Population (july 2025)
- • Total: 614,772
- • Density: 4,115.2/km^{2} (10,658/sq mi)
- • Dialect: Seoul
- Postal code: 425020-426910
- Area code: (+82) 31
- Bird: Chinese egret
- Flower: Rose
- Tree: Ginkgo
- Website: ansan.go.kr

Korean name
- Hangul: 안산시
- Hanja: 安山市
- RR: Ansan-si
- MR: Ansan-si

= Ansan =

City in Gyeonggi, South Korea

Ansan (/ko/) is a city in Gyeonggi Province, South Korea. It lies southwest of Seoul and is part of the Seoul Metropolitan Area. It is connected to Seoul by rail via Seoul Subway Line 4. It is situated on the Yellow Sea coast and some islands lie within its jurisdiction. The largest and best-known of these is Daebu Island.
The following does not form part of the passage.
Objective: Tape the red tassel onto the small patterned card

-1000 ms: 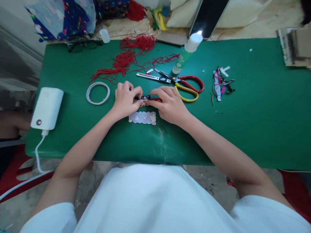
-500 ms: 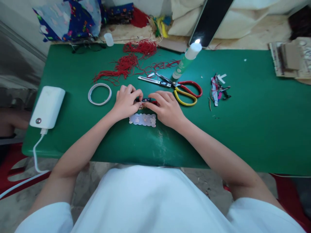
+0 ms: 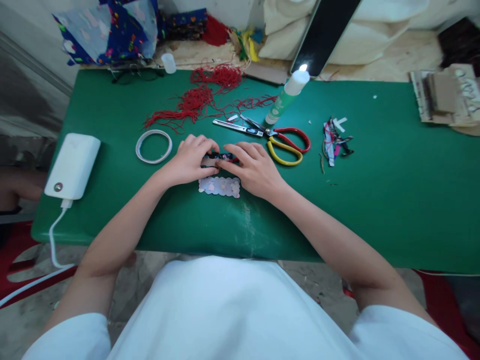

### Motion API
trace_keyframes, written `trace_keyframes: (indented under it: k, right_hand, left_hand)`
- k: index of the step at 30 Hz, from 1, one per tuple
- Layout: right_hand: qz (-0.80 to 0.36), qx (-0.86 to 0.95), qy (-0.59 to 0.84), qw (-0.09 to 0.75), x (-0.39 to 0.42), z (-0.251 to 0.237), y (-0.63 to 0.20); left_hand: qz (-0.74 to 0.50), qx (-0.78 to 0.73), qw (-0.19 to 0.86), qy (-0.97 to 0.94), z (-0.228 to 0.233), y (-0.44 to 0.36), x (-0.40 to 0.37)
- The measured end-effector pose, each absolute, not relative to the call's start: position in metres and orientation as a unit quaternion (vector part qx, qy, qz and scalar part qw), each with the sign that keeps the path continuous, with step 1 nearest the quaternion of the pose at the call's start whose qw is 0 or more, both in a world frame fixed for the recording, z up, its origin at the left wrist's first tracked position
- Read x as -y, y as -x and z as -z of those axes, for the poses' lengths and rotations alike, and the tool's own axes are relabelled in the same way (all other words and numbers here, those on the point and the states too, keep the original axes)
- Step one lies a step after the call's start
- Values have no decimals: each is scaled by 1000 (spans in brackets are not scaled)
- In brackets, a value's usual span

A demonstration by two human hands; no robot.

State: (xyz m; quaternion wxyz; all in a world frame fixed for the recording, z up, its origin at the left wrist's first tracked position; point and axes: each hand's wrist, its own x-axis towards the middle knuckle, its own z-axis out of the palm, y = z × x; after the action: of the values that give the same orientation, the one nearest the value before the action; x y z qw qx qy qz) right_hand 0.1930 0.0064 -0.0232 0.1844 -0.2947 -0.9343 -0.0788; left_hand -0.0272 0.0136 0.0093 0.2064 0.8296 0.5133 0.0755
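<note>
Nearest the person, on the green table (image 3: 375, 210), a pale card (image 3: 219, 187) with a wavy edge lies flat just in front of the work, where it seems to be kept within easy reach. Just beyond it is the small patterned piece (image 3: 209, 162), dark with a beige patch facing up, resting low over the tabletop between both hands, probably so that the table can steady it. The left hand (image 3: 189, 159) is partly closed on it, thumb along the near edge and fingertips at the far edge, which likely stops it from sliding. The right hand (image 3: 255, 165) is loosely curled, its thumb reaching across the beige patch as if to press it flat; whether its bent fingers also grip, I cannot tell. Off to the left, the tape roll (image 3: 152, 161) lies flat, clear of the wrist. Past the right hand, the scissors (image 3: 268, 133) lie with handles towards that side, apparently for a quick pick-up, the cutter (image 3: 240, 128) close by. Farther back, the bottle (image 3: 282, 102) stands near the tangled red string (image 3: 197, 97), seemingly pushed away to leave working room.
</note>
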Motion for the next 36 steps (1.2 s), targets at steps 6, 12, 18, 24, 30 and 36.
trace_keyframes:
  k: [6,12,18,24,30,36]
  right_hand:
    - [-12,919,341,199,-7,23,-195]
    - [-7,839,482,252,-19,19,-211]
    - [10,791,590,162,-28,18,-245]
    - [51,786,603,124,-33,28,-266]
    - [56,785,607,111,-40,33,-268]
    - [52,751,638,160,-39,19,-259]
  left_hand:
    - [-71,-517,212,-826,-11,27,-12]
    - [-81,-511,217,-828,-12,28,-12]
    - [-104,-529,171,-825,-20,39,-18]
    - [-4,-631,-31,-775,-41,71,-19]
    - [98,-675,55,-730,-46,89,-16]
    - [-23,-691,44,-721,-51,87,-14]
Several higher learning institutions are located in Ansan. They include Ansan University, Shin Ansan University, the ERICA campus of Hanyang University, and the Seoul Institute of the Arts. The Korea Transportation Safety Authority, a government agency, has also been headquartered in Ansan since June 3, 2002. With its high number of foreign workers, Wongokbon-dong has been designated as a multicultural area. In 2021, Ansan was selected as the largest residential area for foreigners and it is seeking designation as a special multicultural city. Street play festival is held every year in Ansan. Ansan joined the UNESCO Global Network of Learning Cities in 2018.

==History==

===Ancient era===
The first humans in Ansan were in the New Stone Age, and many shell middens and prehistoric remains were found at Oido, Sihwaho, Chojidong and Daebudo. In the Seonbu-dong and Wolpi-dong area, over 10 stone dolmen tombs could be found. Also in 1995, Old Stone Age relics were found while constructing the Seohaean Expressway. Most dolmens in Ansan are north dolmen, but the dolmen in Seonbu-dong are table-shaped and another table-shaped tomb was found in Hakon-dong, Gwangmyeong. There are many ancient relics found in the city.

===Three Kingdoms and Goryeo eras===
Not much evidence or antiquities survive from the Proto-Three Kingdoms and Samhan periods in Ansan and nearby areas. The Mahan confederacy in Chen Shou in Records of the Three Kingdoms preserves writings about the chiefdom state. Ansan was in communion with Baekje but very little has been saved.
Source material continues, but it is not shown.